### Your assignment
The line containing "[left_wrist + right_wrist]" marks the end: quote every line from the start of the records below through it, word for word.

[Records shown Boundary: Start]

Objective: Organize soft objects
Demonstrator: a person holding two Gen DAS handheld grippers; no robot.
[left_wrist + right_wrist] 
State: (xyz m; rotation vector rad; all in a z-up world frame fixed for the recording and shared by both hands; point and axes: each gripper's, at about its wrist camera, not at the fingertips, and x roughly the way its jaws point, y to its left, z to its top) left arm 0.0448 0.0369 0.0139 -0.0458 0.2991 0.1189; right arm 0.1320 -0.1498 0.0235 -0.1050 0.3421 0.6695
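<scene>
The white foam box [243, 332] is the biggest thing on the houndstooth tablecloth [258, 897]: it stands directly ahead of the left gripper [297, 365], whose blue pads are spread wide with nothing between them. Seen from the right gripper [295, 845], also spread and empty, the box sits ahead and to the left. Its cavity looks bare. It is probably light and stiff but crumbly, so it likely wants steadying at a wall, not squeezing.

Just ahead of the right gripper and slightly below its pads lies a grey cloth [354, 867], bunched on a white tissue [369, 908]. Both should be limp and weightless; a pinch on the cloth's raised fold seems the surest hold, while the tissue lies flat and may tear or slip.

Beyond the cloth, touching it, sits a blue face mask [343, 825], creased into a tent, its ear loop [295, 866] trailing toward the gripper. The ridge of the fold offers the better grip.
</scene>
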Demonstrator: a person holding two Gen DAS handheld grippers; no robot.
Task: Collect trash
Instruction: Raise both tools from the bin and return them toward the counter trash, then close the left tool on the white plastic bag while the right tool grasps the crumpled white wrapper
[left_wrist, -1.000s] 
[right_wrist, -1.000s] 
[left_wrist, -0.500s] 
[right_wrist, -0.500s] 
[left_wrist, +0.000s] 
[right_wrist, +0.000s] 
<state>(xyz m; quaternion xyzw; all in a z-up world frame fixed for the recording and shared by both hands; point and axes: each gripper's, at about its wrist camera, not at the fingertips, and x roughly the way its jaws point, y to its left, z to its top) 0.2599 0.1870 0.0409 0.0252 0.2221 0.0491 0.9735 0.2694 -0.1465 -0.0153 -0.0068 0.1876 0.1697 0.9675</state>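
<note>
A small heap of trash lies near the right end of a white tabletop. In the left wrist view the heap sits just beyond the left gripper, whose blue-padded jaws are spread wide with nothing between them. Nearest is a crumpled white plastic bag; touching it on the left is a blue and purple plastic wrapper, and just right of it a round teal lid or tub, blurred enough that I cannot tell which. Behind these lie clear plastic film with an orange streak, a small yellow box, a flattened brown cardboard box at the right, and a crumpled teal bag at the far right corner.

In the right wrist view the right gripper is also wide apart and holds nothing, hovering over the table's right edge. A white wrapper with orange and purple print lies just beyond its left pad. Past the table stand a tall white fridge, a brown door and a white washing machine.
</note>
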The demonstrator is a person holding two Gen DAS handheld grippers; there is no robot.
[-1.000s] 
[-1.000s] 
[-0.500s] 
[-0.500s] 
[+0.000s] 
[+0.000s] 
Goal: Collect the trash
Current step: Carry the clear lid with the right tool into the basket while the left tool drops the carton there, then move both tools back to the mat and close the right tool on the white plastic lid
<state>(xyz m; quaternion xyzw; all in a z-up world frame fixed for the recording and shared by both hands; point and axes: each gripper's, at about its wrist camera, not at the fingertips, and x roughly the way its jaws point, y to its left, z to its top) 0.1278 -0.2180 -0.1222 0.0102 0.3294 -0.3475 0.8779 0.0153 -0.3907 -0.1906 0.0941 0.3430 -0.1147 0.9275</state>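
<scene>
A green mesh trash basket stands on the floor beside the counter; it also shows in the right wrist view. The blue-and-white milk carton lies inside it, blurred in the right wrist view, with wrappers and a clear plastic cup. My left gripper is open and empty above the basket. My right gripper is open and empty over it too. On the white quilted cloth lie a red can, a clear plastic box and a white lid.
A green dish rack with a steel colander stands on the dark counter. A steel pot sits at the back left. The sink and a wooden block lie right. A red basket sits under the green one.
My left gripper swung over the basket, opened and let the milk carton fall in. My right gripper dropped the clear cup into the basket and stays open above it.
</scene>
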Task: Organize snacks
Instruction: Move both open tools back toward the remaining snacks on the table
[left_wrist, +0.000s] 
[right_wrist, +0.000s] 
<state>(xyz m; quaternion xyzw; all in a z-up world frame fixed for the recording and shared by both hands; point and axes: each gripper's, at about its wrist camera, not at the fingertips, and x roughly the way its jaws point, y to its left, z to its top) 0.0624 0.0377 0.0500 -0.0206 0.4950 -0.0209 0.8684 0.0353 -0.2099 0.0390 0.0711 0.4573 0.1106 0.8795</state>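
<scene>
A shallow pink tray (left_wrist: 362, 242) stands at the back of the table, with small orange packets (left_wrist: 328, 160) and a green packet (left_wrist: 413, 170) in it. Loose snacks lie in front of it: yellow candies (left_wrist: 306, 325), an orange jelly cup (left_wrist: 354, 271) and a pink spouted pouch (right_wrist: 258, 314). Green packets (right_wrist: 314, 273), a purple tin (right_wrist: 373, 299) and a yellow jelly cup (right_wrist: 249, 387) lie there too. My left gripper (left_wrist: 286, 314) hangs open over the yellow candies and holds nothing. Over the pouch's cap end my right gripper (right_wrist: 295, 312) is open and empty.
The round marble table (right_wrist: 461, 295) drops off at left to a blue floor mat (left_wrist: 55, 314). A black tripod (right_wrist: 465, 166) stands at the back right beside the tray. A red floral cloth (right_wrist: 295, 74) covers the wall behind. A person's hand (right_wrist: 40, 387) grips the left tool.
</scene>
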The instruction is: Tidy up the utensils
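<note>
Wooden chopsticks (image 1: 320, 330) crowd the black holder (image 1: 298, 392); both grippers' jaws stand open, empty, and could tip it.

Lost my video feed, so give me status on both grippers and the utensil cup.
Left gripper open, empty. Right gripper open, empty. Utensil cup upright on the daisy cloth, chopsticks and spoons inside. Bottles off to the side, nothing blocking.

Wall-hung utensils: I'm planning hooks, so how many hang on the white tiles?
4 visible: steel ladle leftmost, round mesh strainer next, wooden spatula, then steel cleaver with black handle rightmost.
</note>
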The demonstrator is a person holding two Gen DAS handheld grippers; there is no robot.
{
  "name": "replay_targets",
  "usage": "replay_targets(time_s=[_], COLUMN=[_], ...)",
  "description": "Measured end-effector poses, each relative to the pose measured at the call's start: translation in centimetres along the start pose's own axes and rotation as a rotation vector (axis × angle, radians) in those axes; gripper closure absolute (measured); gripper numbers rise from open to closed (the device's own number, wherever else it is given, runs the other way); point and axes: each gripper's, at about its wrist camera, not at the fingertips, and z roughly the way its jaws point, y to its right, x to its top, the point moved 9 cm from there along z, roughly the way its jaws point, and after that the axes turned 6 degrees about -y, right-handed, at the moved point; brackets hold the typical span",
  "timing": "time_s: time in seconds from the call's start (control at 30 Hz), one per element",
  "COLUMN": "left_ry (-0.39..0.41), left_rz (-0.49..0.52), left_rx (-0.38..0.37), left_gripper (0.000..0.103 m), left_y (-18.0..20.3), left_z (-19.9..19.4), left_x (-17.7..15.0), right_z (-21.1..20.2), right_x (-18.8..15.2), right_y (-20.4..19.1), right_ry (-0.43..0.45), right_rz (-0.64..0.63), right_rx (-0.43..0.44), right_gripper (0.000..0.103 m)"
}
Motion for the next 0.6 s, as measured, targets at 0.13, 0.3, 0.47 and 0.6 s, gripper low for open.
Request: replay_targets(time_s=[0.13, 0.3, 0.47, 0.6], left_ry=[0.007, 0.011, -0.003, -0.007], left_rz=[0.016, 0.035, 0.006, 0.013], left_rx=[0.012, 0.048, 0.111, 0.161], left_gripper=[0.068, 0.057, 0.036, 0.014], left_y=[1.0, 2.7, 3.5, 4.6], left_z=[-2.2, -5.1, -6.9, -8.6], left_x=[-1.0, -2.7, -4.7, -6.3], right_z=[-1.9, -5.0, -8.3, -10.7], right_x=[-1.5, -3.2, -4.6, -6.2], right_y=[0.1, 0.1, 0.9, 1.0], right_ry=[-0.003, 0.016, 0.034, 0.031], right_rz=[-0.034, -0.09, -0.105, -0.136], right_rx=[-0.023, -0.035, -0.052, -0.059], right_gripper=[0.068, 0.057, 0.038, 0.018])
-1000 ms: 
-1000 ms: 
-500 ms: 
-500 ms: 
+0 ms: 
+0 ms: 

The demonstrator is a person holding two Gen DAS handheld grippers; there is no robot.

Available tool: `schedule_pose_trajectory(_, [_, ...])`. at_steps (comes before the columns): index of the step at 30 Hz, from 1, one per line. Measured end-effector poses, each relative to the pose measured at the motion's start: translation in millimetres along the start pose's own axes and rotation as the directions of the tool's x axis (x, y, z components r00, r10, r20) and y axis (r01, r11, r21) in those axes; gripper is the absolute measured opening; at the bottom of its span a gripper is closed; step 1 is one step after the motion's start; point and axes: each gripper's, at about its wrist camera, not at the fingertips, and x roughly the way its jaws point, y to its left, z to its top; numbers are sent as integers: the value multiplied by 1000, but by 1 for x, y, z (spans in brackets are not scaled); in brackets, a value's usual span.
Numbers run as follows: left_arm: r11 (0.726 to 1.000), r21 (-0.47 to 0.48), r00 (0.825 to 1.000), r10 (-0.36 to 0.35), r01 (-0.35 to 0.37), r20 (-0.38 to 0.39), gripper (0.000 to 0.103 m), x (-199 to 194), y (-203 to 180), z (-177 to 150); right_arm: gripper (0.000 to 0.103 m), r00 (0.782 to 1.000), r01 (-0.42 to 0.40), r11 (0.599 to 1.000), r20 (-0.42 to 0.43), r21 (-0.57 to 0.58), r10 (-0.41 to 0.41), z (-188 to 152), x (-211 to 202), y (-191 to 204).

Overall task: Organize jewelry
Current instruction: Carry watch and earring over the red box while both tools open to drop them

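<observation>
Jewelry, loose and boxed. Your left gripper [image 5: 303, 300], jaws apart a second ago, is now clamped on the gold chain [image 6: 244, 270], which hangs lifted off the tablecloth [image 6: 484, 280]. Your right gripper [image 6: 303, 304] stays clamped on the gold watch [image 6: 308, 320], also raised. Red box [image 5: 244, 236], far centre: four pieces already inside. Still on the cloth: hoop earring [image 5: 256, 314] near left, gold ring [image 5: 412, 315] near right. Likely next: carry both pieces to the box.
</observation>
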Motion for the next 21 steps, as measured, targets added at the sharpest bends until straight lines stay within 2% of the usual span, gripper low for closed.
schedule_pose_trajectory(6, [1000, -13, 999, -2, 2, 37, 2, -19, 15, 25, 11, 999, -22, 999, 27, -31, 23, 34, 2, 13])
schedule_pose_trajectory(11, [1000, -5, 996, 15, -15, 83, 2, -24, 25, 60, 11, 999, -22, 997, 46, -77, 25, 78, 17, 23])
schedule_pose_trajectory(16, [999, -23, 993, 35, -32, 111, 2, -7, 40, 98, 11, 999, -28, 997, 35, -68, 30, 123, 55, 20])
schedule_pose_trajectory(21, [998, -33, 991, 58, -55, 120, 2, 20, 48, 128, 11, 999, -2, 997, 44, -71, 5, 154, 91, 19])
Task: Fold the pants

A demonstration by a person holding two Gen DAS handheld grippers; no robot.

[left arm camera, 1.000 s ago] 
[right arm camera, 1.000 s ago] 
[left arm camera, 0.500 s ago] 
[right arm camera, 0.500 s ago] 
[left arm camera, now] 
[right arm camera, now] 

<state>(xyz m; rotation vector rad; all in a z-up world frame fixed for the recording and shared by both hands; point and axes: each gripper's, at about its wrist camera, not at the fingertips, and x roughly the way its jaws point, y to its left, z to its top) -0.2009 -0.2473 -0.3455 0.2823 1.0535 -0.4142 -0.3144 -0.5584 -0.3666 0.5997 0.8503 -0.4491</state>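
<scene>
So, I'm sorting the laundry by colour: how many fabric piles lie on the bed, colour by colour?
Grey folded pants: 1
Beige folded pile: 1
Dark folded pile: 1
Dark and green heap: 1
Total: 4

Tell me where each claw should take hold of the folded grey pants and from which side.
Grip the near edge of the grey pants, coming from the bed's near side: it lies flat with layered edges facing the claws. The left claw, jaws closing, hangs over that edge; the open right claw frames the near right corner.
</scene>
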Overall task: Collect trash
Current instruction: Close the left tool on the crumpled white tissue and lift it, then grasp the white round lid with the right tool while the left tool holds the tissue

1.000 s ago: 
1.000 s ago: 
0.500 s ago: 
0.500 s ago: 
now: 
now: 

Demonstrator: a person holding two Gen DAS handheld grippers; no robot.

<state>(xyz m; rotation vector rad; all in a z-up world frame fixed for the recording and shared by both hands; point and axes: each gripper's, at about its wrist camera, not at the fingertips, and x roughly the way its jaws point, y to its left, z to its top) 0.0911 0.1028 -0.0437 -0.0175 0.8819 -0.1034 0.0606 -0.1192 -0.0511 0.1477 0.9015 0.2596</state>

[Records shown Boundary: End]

### Written reply
Objective: Organize soft objects
Demonstrator: a person holding two Gen DAS handheld grippers; no robot.
[left_wrist + right_wrist] 

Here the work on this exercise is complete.